DESCRIPTION OF THE TASK =
Repeat, exactly as written, the lines of the records below from the first through the line with "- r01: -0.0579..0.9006", but none past it.

┏━━

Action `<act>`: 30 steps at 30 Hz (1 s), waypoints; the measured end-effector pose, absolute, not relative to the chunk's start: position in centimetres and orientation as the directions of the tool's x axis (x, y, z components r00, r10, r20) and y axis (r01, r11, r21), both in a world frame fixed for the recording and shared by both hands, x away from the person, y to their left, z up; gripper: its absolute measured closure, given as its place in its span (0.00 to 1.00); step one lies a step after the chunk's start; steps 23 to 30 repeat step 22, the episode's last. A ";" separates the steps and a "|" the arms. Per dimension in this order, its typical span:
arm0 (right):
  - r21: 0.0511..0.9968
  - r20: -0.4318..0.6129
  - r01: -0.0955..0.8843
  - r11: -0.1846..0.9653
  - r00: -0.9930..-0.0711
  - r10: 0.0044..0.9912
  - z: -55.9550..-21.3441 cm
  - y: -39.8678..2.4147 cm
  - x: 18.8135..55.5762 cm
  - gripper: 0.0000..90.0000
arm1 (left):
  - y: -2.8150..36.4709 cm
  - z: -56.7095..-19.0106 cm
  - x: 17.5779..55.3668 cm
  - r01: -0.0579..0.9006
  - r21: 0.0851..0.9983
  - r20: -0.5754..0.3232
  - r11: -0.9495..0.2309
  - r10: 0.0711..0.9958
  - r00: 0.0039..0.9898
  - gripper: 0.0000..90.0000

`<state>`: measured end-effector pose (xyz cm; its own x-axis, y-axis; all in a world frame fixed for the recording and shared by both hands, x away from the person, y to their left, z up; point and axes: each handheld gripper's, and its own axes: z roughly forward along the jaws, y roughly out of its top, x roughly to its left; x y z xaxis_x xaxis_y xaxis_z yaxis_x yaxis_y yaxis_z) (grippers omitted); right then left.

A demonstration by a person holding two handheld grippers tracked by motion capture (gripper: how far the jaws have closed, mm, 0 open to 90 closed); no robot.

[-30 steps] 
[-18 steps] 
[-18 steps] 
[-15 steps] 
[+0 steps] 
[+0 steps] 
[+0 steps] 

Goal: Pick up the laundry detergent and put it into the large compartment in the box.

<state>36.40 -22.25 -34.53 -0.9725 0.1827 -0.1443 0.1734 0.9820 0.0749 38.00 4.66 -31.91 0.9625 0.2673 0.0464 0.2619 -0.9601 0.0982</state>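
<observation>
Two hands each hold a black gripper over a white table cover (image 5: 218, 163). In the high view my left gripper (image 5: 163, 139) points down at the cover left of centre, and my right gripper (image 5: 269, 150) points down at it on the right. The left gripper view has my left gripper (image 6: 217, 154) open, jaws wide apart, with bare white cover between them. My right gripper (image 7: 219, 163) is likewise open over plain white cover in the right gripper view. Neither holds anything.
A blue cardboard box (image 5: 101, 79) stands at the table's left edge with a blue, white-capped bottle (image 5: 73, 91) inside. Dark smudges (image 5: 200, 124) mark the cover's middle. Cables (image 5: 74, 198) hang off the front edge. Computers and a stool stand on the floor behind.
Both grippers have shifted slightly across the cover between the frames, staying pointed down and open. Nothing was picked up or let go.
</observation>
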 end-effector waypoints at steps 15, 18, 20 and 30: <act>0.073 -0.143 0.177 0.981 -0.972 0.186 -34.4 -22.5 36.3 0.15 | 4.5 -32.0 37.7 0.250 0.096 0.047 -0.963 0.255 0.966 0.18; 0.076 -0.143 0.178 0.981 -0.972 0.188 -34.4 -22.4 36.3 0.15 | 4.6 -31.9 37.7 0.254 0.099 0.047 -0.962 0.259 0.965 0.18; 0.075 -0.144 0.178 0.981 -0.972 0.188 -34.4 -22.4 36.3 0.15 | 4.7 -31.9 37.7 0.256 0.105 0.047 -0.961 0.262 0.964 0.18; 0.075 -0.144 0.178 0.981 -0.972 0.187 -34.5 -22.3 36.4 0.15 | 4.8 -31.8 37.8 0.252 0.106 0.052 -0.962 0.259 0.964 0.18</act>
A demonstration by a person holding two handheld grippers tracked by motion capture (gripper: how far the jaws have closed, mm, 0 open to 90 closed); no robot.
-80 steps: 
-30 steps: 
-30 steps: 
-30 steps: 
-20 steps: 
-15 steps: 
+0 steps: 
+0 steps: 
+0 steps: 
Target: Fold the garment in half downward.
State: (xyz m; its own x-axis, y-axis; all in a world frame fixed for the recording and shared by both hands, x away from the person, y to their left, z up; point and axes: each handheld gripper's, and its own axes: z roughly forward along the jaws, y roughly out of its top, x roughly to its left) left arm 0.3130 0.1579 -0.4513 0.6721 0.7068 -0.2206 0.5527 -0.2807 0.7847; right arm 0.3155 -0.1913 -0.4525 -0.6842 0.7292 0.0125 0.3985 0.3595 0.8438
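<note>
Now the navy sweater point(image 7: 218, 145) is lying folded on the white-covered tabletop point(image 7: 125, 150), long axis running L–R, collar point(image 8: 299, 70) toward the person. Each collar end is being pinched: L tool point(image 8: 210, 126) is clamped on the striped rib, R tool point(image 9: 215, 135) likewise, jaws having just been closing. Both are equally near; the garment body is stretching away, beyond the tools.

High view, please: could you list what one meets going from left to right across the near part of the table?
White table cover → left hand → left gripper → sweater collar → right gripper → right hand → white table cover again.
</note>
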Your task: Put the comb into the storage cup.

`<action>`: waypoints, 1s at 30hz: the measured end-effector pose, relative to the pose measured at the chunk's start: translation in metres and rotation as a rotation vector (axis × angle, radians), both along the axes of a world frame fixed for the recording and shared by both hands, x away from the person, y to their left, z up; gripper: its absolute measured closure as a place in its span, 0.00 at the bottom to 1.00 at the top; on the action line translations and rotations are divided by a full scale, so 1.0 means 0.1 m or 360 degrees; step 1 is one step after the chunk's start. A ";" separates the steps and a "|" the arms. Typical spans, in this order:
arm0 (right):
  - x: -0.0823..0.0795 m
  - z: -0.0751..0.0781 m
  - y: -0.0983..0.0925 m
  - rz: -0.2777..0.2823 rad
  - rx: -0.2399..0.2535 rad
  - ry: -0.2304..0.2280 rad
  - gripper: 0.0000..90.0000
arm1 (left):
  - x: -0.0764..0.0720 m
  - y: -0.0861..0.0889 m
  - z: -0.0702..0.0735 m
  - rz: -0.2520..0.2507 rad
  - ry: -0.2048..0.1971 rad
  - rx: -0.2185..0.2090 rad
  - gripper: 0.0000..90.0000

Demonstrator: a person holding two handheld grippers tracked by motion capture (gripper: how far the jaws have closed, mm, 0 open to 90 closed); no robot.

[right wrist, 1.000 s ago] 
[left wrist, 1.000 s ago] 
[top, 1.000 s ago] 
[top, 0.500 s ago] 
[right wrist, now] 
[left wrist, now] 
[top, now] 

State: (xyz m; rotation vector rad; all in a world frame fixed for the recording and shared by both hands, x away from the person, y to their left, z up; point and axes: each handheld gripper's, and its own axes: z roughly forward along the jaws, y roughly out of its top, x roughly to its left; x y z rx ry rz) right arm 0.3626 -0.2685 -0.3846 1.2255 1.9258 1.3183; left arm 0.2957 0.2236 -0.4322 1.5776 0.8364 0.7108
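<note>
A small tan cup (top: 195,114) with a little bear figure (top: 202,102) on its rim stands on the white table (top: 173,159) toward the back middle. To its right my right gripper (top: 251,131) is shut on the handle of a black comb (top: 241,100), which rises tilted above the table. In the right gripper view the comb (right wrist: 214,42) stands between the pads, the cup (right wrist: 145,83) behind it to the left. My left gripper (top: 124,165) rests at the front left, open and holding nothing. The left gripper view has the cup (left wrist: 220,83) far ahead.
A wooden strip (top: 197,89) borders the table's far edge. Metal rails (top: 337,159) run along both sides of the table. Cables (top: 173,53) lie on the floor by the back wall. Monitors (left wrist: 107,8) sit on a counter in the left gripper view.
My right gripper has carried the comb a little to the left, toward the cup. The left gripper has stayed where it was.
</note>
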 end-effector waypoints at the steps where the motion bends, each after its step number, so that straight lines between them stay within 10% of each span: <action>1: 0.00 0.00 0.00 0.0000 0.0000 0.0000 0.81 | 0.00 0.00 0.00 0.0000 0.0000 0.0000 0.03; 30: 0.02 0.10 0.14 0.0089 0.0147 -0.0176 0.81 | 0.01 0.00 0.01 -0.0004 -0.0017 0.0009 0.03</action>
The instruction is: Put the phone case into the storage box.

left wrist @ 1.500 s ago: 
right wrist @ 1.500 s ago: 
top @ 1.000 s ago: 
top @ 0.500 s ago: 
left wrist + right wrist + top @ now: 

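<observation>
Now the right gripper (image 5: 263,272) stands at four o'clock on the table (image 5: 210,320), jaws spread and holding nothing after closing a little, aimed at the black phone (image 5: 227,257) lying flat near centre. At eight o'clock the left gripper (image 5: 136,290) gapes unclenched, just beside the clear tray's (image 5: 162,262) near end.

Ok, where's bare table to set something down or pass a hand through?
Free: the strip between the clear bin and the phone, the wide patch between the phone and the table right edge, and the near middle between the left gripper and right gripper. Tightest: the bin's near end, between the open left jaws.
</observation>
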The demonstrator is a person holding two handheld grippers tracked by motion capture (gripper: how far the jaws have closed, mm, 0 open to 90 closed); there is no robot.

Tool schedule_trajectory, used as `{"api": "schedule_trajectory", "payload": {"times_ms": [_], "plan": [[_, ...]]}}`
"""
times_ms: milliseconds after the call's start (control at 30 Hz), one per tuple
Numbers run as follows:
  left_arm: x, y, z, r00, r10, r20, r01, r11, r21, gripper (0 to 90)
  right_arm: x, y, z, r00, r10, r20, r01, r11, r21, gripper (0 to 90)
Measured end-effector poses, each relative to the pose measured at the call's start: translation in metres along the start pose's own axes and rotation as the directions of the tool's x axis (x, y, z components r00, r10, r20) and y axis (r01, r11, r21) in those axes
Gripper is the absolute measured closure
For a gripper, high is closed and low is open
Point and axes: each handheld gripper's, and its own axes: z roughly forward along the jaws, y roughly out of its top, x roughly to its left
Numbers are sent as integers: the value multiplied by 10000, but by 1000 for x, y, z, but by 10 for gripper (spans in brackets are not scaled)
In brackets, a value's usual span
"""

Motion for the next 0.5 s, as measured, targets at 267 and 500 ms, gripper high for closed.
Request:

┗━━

EXERCISE OUTPUT =
Action `<act>`: 30 steps at 30 Hz (1 s), waypoints; the measured end-effector pose, absolute, not relative to the chunk's start: position in centimetres and orientation as the directions of the tool's x axis (x, y, z components r00, r10, r20) and y axis (r01, r11, r21), both in a world frame fixed for the recording and shared by both hands, x away from the person, y to their left, z up; gripper: its absolute measured closure, given as its place in its span (0.00 to 1.00); step one lies a step after the chunk's start; steps 23 to 30 repeat step 22, the episode's last. A ";" separates the steps and a "|" the arms. Per dimension in this order, its typical span:
arm0 (right):
  - r21: 0.0511..0.9968
  - r20: -0.4318..0.6129
  - r01: -0.0955..0.8843
  - r11: -0.1846..0.9653
  - r00: -0.9930..-0.0711
  - r10: 0.0044..0.9912
  - z: -55.9550..-21.3441 cm
  - y: -39.8678..2.4147 cm
  - x: 18.8135..55.5762 cm
  - gripper: 0.0000..90.0000
arm1 (left):
  - y: -2.8150..36.4709 cm
  - z: -56.7095..-19.0106 cm
  - x: 17.5779..55.3668 cm
  - r01: -0.0579..0.9006

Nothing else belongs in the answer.